The case involves a law passed in the state in 2005 but barred by local courts before it could take effect. That sparked a legal process which will be settled by the Supreme Court some time after October.
As is always the case in the legal process, a case can only go to the Supreme Court where there is a dispute involving fundamental issues of law rather than fact. In this case, the issue is the extent to which the First Amendment’s free speech provisions extend to material made available to children.
As a general principle, laws which could limit the First Amendment are only allowed when they are a clear response to a specific issue. A previous hearing in the appeals process held that the state government had not offered enough evidence to support its claim that the law was needed to prevent games causing psychological harm to children. The court ruled that the evidence it did provide showed correlation rather than proving causation.

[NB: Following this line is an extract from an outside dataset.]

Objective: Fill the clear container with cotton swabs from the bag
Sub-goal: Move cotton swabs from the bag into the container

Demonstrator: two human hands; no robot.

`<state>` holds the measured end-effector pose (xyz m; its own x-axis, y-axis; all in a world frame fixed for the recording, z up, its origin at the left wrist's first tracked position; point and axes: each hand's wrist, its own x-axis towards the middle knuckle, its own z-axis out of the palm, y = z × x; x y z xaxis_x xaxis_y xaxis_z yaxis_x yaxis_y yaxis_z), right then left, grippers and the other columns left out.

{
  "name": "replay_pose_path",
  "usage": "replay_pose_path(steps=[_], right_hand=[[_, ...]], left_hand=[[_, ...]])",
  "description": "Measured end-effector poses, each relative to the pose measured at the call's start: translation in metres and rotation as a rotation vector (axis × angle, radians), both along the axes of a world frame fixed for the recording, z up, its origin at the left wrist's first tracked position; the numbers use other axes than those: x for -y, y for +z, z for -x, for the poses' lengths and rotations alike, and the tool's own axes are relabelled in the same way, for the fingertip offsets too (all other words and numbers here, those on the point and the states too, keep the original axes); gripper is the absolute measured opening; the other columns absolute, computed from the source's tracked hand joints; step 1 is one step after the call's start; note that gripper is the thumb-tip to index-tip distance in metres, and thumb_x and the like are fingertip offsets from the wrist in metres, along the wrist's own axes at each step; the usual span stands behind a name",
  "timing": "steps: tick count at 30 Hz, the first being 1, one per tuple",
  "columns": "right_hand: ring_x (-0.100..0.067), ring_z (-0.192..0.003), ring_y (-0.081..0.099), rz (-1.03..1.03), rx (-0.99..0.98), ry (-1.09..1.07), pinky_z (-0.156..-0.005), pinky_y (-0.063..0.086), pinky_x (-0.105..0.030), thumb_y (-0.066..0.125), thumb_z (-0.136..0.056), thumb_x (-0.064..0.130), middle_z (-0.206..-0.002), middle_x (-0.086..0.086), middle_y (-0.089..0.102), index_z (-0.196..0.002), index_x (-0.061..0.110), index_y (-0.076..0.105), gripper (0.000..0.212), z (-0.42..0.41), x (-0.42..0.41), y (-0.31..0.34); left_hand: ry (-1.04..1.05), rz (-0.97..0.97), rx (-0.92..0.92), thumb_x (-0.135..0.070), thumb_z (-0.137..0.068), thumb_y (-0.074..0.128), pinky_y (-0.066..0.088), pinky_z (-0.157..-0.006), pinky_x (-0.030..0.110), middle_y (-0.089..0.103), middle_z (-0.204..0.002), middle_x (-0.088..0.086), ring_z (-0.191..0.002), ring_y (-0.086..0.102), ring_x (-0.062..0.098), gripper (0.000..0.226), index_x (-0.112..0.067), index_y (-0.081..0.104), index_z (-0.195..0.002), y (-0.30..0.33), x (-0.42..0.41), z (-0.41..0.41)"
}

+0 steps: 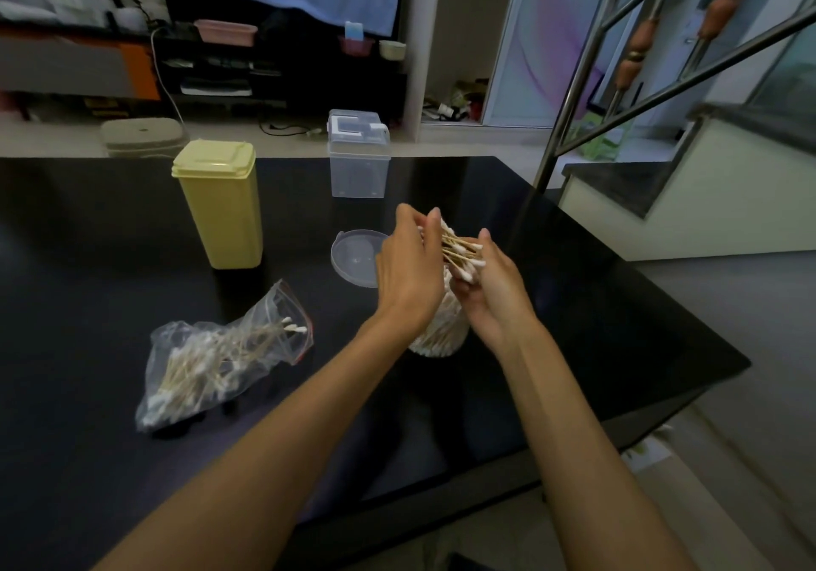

The most disputed aspect of the proposed law is that it bars depictions of “killing, maiming, dismembering or sexually assaulting an image of a human being” unless the game possesses “serious literary, artistic, political or scientific value.” That’s prompted concern that the law would allow the government to make judgments about a game’s artistic merit.
As the Video Games Voters Network points out, six other states have attempted to introduce laws restricting the availability of violent games to children. All have been struck down by courts on constitutional grounds.
It’s also notable that the game industry itself, while hardly upset at getting cash from young game buyers, is not necessarily arguing that violent games should be sold to children, but rather that that decision should not be taken by government.